Introduction to TCP Large Receive Offload

Introduction to TCP Large Receive Offload

By Randall Stewart and Michael Tüxen

TCP Large Receive Offload (TCP LRO) is a protocol-specific method to minimize the CPU resources used for receiving TCP segments. It is also implementation specific, and this article describes its implementation in the FreeBSD kernel. At any given time, TCP is often used for unidirectional communication, although TCP provides a bidirectional channel. This is the case, for example, if the application protocol using TCP as its transport protocol is of the request/response type like HTTP.

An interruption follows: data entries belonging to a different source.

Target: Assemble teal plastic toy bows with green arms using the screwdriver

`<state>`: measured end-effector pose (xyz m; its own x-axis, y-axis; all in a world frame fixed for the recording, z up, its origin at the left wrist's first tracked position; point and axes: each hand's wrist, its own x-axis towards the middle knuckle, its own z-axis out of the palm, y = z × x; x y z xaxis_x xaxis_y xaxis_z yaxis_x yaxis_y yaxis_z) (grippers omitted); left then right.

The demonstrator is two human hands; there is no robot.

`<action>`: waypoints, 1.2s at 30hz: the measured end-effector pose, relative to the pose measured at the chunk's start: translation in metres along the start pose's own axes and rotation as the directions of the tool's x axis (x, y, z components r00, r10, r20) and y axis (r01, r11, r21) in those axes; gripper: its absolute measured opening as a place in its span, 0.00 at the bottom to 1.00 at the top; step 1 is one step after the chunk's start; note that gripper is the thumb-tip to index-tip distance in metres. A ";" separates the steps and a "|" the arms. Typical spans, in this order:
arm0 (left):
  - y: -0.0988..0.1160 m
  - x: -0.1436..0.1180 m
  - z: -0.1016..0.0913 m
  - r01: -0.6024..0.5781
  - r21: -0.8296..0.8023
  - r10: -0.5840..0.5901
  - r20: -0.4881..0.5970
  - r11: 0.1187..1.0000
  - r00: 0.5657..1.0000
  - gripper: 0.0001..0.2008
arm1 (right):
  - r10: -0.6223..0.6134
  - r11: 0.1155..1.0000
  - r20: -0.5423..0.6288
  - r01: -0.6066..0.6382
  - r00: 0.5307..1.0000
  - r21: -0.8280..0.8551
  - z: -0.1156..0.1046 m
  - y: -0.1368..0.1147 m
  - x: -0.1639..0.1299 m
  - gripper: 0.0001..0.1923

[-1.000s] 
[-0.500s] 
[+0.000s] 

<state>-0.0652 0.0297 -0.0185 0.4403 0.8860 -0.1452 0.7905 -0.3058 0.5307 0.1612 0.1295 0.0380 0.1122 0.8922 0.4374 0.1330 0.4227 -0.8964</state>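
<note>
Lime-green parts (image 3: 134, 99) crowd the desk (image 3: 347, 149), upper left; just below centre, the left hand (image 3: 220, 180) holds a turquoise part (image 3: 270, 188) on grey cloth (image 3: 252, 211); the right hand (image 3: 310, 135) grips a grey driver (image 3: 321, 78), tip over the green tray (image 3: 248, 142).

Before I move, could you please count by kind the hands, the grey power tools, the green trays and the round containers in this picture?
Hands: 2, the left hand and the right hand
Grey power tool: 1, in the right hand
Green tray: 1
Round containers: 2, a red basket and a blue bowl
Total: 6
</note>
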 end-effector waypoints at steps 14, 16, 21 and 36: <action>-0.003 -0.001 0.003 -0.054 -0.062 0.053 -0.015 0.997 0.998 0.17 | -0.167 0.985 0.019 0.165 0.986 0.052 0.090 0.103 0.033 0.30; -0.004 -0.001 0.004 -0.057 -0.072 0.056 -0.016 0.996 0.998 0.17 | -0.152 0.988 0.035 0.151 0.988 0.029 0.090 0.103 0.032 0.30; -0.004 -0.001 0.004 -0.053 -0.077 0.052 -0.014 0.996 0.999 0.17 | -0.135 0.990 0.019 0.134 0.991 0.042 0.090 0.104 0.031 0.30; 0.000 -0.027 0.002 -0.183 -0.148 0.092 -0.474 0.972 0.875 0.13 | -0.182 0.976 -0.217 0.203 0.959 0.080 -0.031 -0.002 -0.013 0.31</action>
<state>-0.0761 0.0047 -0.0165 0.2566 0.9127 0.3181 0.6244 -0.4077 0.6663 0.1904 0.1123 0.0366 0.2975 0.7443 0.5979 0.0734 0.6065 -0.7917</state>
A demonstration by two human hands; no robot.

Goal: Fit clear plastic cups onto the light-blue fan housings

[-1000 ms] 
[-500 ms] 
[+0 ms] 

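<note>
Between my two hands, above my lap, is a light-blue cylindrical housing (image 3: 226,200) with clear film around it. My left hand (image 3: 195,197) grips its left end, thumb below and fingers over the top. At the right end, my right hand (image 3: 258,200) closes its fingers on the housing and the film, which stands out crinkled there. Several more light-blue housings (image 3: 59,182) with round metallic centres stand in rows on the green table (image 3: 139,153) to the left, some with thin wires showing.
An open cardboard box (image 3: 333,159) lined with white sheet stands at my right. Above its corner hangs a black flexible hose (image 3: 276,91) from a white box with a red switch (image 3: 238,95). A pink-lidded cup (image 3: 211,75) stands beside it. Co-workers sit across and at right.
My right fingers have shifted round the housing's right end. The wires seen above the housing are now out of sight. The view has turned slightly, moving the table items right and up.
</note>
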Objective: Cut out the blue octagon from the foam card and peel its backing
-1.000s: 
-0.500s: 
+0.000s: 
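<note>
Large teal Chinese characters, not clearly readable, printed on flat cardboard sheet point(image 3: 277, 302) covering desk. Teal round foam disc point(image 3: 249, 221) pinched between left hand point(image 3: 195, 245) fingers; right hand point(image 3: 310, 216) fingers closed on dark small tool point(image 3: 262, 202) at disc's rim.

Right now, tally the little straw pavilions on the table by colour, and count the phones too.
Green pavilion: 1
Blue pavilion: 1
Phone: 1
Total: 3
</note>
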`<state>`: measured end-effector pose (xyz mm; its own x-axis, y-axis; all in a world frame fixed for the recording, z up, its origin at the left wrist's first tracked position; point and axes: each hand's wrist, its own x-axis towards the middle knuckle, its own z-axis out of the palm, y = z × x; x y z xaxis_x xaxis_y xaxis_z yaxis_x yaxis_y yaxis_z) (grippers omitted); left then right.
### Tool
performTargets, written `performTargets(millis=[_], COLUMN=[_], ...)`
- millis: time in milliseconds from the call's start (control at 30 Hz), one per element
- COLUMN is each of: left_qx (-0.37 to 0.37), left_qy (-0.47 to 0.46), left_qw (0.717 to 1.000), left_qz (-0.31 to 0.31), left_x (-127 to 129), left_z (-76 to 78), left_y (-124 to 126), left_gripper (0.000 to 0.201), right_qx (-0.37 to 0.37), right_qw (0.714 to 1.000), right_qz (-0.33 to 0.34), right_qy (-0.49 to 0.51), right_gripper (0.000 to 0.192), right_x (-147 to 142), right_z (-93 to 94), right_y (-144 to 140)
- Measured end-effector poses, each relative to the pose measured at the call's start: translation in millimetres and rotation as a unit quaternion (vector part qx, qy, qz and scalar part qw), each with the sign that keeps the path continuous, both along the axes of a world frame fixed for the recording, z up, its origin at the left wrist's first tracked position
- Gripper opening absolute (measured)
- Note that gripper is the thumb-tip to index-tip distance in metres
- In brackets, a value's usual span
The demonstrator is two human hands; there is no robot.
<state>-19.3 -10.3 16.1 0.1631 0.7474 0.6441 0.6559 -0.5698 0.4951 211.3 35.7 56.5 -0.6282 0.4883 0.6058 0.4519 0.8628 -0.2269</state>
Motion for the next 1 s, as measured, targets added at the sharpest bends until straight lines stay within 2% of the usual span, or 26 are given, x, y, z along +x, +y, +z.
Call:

TCP LRO can reduce the CPU resources required in a number of ways including:

Combining acknowledgments so that a single large stretch acknowledgment is delivered to the TCP stack instead of multiple smaller acknowledgments. This applies to the case where the TCP endpoint is mostly sending user data.
Combining multiple inbound data segments into one, big, larger piece of data. This helps if the TCP endpoint is mostly receiving user data.
Bypassing parts of IP stack processing. Therefore, it is useful for TCP LRO to intercept the packets at the network interface layer.

All of these methods are focused on cutting down the number of times the TCP stack gets called and/or minimizing the number of cache misses that the CPU will have to take by compressing all of the processing into one, or a series of packets, processed together. For most all FreeBSD drivers, a single software TCP LRO process is used, though some specific hardware and its drivers do support hardware TCP LRO. This article will discuss only the software TCP LRO in FreeBSD.

Evolution of TCP LRO

The initial implementation of TCP LRO was implemented by Andrew Gallatin in 2006 and was specific to the mxge(4) driver. It was then made generic to all drivers by Jack Vogel in 2008. It had only two focuses:

Collecting and merging together small inbound data segments to present a larger, single, inbound data segment to TCP, or,
Collecting a number of acknowledgments and presenting one, single, larger acknowledgment to the TCP stack.

Both methods were implemented to cut down on the number of times the TCP receive path was called to save CPU resources. Its implementation was very careful to only handle consecutive segments and ones without TCP options (the only allowed TCP option was the timestamp option). The initial implementation remained pretty much untouched in FreeBSD for almost a decade, except for the addition of IPv6 support by Bjoern A. Zeeb in 2012.

The Addition of Sorting

By 2016 the TCP LRO code was starting to show its age, with the ever faster NICs being deployed on both clients and servers, more and more packets were arriving on each driver interrupt. The initial implementation only allowed for eight different connections to have data collected and compressed. This worked fine in workloads with only a few connections, but was less effective for workloads with a large number of connections, since a driver was sending in far more packets from different connections on each interrupt. With so many more packets from multiple connections arriving in an interrupt, the chances of a single connection seeing packets with small enough interleaving to fit in the eight connection limit grew less and less to the point where TCP LRO was rarely effective, especially for the server case.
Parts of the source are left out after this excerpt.